Being a native of the area and an engineer for Duke Power, the company that built lake Norman, Mike was a source of knowledge of the lake and its area. We often drove through the vicinity as he shared history of the flooding of the Catawba River and the rise of not only the water, but the energy for which the lake was designed. Once we went to Troutman for him to show me where his father and he would fish next to a now flooded grist mill, and he told me that the Route 150  metal bridge that had spanned the river was still there, but just under about 100 feet of lake water. I once asked him what was most difficult in building the lake and he grinned, saying, “Getting it level.”

On one spring day, as we were passing the house with the irises, I asked him if he would help me out. I explained that I wanted to ask the owner  about the row of flowers, but my wheelchair made it impossible to approach the house. Without a pause he said, “Pull in.”

The curved drive led us past even more “stuff” than was visible from the road. The yard was jammed with discarded items giving it the look of a permanent yard sale. The carport of the 1960’s rambler had no car, but many other items-such as riding lawnmowers. However, as soon as I parked, Mike got out and walked to the door. An elderly woman wearing a housecoat answered his knock, heard his explanation about a man in a wheelchair, and gracefully walked down the brick steps to stand in a space of the carport to talk with the man in the wheelchair—me.

Mrs. Bumgardner and her husband had had a farm, but Duke Power claimed it through Eminent Domain to build the lake. Their farm had stretched to the now flooded Catawba River basin, and they had to move to the new brick rambler to make room for the lake in the early 1960’s . Her husband was deceased, but a granddaughter lived with her and helped manage things . She seemed delighted that I admired her irises and gave me permission to come back and remove a few for our garden “down the road.”

Before long, after the bloom, Mary Ann and I returned to remove a few irises.

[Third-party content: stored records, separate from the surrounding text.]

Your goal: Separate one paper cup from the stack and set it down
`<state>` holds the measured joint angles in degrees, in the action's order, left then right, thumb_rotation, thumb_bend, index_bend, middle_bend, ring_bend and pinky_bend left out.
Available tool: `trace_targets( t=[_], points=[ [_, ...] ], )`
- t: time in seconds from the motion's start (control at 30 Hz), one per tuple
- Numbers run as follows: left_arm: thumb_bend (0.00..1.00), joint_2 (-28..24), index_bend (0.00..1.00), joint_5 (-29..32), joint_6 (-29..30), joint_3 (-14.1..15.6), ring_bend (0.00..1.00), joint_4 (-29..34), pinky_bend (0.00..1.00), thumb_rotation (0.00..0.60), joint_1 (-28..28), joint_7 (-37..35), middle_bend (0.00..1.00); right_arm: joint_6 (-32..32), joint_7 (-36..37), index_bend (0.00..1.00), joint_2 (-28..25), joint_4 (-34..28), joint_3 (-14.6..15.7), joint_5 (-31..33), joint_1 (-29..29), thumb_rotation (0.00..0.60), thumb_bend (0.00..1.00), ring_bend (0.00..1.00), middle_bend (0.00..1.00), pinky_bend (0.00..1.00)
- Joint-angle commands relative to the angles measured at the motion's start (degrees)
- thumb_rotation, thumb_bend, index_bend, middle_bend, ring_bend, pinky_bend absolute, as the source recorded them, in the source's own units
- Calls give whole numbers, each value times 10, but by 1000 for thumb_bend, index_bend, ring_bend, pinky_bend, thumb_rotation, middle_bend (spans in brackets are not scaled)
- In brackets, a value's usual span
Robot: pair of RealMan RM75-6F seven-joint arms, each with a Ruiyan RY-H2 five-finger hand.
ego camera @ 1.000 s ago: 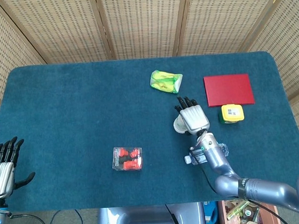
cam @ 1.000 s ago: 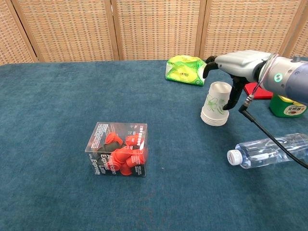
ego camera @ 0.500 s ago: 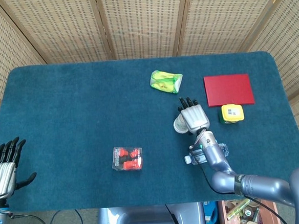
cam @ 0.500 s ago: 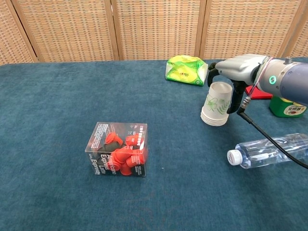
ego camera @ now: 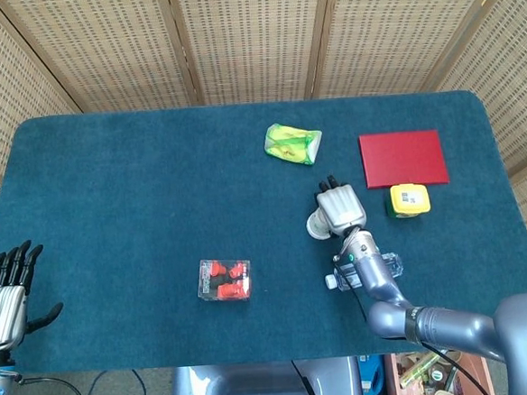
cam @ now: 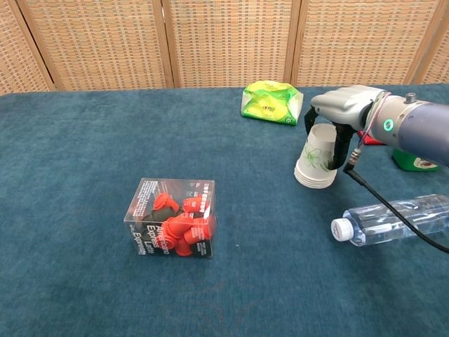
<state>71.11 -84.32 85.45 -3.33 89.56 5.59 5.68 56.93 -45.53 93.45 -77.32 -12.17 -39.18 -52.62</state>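
The stack of paper cups (cam: 317, 161) stands upside down on the blue table (ego camera: 119, 198), right of centre, leaning a little to one side. The right hand (cam: 342, 112) sits over the top of the stack with its fingers (cam: 342, 146) reaching down the sides of the uppermost cup; it looks to be gripping the stack, though the far side of the grasp is hidden. From the head view the hand (ego camera: 339, 207) covers most of the cups (ego camera: 318, 224).

The left hand (ego camera: 4, 297) hangs off the near left edge of the table, fingers spread apart and holding nothing.

A clear plastic box (cam: 172, 218) near the middle of the table holds red pieces packed against a dark insert. A clear water bottle (cam: 390, 219) lies on its side near the cups, white cap on. Behind the cups are a green and yellow bag (cam: 271, 101), a green jar with a yellow lid (ego camera: 407, 200) and a flat red book (ego camera: 403, 158).
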Motion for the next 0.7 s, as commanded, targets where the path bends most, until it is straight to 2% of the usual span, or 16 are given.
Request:
trace_targets(
  t=[0.03, 0.2, 0.37, 0.5, 0.7],
  points=[
    [210, 0, 0, 0, 1, 0, 0, 0, 0, 600, 0, -2, 0, 9, 21, 642, 11, 12, 3, -22, 5, 600, 166, 362, 503, 630],
    [210, 1, 0, 0, -1, 1, 0, -2, 0, 600, 0, -2, 0, 22, 35, 727, 8, 4, 2, -47, 8, 600, 179, 466, 601, 710],
    [210, 0, 0, -1, 0, 0, 0, -2, 0, 600, 0, -4, 0, 39, 49, 758, -4, -19, -6, -63, 16, 600, 185, 488, 623, 723],
    [210, 0, 0, 2, -4, 1, 0, -3, 0, 600, 1, -6, 0, 48, 103, 767, -28, -75, -39, -43, 36, 600, 186, 492, 629, 726],
    [210, 2, 0, 0, -7, 2, 0, -3, 0, 600, 3, -8, 0, 53, 163, 780, -68, -137, -66, -31, 63, 600, 186, 501, 642, 744]
  ],
)
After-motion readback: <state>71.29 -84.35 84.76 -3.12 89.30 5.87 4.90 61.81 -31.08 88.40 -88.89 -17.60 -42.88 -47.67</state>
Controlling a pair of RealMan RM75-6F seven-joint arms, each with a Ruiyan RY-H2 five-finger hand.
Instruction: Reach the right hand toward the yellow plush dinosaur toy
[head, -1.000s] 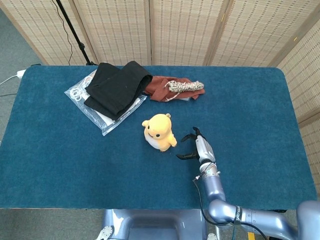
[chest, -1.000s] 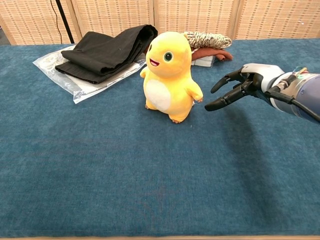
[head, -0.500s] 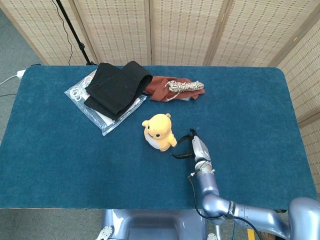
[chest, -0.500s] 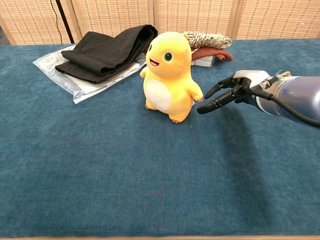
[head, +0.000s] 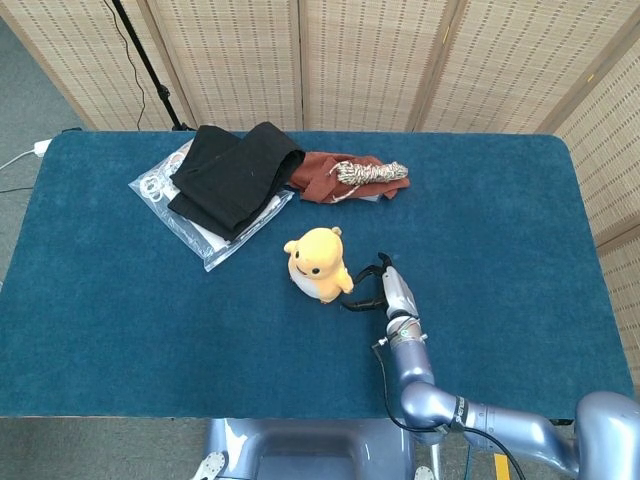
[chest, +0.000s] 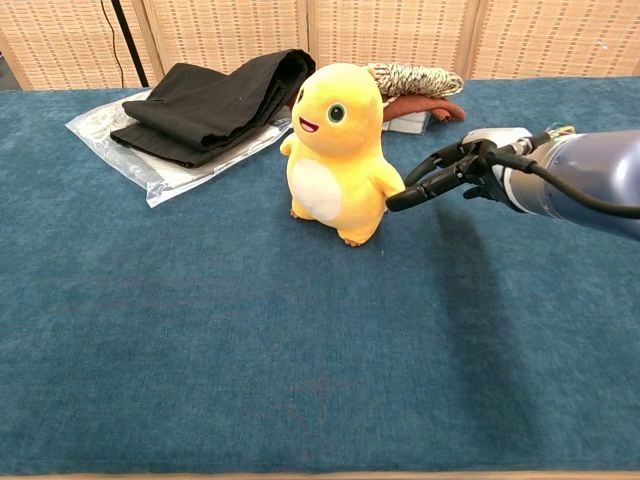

I most liked  the deep, almost black, purple ones and chose several of those, but also a few white/purple mixed ones and some pale, yellow ones. On his next visit Mike helped me plant them in a small bed beside our garden gate. They did well, and for many springs we enjoyed their brightness in the corner beside our garden gate.

But everything else changed while the little iris garden grew, spreading its glory in that corner.

Mike’s cancer returned. Years before he had battled prostate cancer, and now Terri and he travelled often to Durham for treatments. Yet, on each weekly visit with me he stoically shared his medical report as we continued our shared time. He always called before coming and would ask, “Want a coffee?” After arriving with my coffee and his soda, he would sit on my shop deck and talk about his family, especially his grandson’s approaching wedding. He would do small, but important things for me in the shop or yard—such as hang a bird box on a pine tree. He would also rake pine needles for mulching in his yard. Before long we stopped going to lunch because that took too much of our available time. We sat in the shop and talked because shared words became more important than food. I can’t remember his last visit to my shop, but I know that it was one like all our times before. No food but lots of nourishment.

I have read that the last sense we lose is our hearing. So the last time I saw Mike, who was then in hospice, he did not know I was there, but I held his hand and told him many things. I like to believe he heard me.

Not long afterwards we sold our Lake Norman house to return to the Shenandoah Valley. But I told the purchasers that I was taking a few of the irises.

Now, at the end of April 2026, there is a flush of dark, almost black, purple, and other colors gracing a spot near our back garden gate.